La Bible en rondelles

Voici le bref écho d'un travail universitaire sur le lectionnaire (liste proposant une lecture biblique pour chaque jour) de la Fédération Protestante de France. Les constats sont plutôt étonnants et montrent combien tout choix de texte biblique est lourd d'implications théologiques.

De nombreuses listes de lectures bibliques existent. Elles nous aident à débroussailler un chemin dans la forêt des deux testaments. Depuis près de vingt ans, les Eglises réformées suivent souvent la liste distribuée par la Fédération Protestante de France, qui est le mélange d'une liste œcuménique allemande (semaine) et de la liste catholique issue de Vatican II (dimanches et fêtes).
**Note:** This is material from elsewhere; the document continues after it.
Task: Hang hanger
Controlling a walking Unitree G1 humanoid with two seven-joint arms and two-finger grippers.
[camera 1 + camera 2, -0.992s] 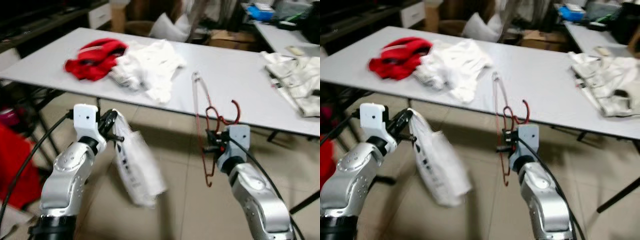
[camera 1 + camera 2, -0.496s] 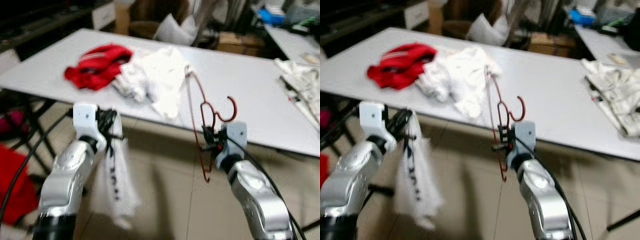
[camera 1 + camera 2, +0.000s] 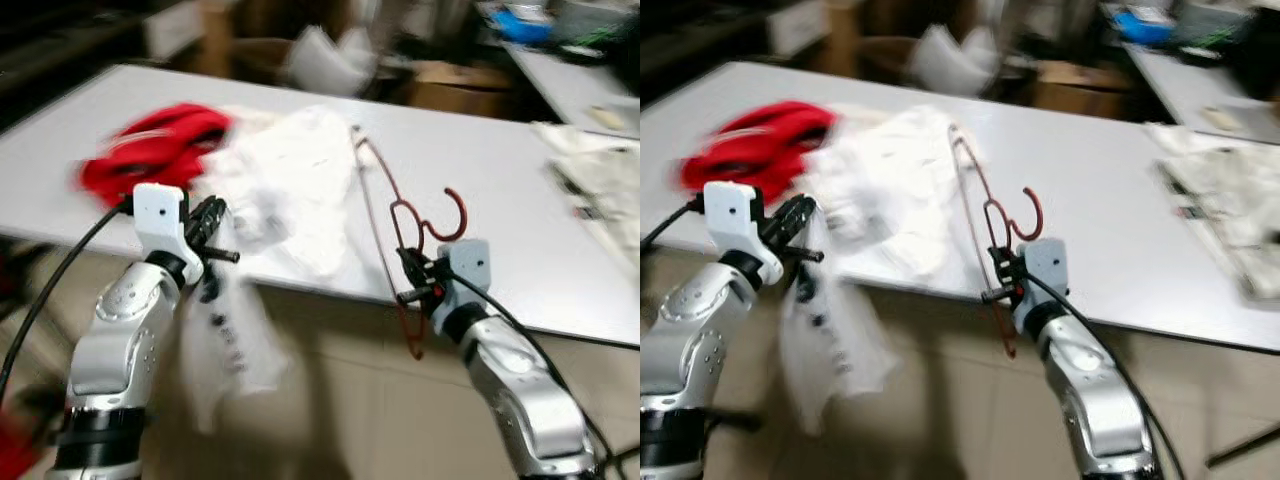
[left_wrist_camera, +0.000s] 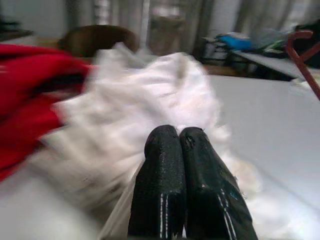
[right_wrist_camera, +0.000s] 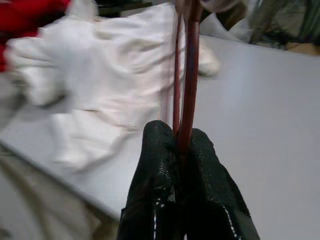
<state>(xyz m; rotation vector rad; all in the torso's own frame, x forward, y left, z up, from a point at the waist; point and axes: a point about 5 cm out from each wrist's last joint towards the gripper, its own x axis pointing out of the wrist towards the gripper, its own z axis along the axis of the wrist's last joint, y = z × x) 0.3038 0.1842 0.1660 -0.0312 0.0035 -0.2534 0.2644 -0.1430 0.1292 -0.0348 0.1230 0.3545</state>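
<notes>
Red hanger (image 3: 400, 225) is clamped upright in right gripper (image 3: 412, 285) at the white table (image 3: 500, 180) edge; a white garment (image 3: 225, 340) is gripped by left gripper (image 3: 208, 222).

The hanger (image 3: 395, 225) is dark red wire. The garment (image 3: 225, 340) hanging at the left is white with small dark markings. On the pale grey counter (image 3: 500, 170) lie a bright red garment (image 3: 150, 150) at the far left and a white garment (image 3: 300, 185) beside it. Both arms are silver with black fingers (image 4: 165, 195). The floor (image 3: 340, 420) is beige tile. A bright blue object (image 3: 520, 22) sits far right.
</notes>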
Suivre cette liste revient à faire un geste d'unité non négligeable. Mais cette utilisation s'est répandue sans qu'aient été étudiées au préalable les conséquences sur notre prédication.

Nous nous interrogeons : est-il pertinent, pour un protestant, de tout articuler autour des quatre Evangiles ? Paul n'a-t-il pas été, en quelque sorte, le premier évangéliste ? Ses lettres ont permis de retrouver, au XVIe siècle, le message du salut par la grâce seule, par le moyen de la foi. Peut-on accepter que les passages où Jésus se montre trop véhément soient évincés des séquences retenues pour la prédication dominicale ? L'Ancien Testament n'a-t-il pour fonction que d'illustrer le Nouveau ? Et cela va plus loin : nos pasteurs savent-ils que le texte d'épître proposé chaque dimanche n'a aucun lien avec l'Evangile et l'Ancien Testament ? Bien souvent ils l'ignorent et s'échinent à trouver un rapport ; parfois en vain, et pour cause !

Une liste est toujours un choix. La Bible porte en elle-même les traces de ce processus de choix : elle répertorie les livres que nos pères dans la foi ont jugé dignes de figurer dans le "canon" des Ecritures (canon signifie "règle", il s'agit de la liste des textes bibliques). Aussi chaque fois que nous suivons une liste, nous gardons et rejetons successivement certains passages, créant notre propre "canon dans le canon".

Cette liste que nous suivant sans savoir ce qu'elle contient nous conduit à garder et rejeter certains textes. Choisir est toujours contraignant, mais pouvons-nous durablement nous enfermer dans un système triennal qui mettrait de côté de nombreux textes fondamentaux ? D'autant plus quand l'écoute hebdomadaire de la Bible est trop fréquemment, pour bien des nôtres, la seule référence hebdomadaire à l'Ecriture.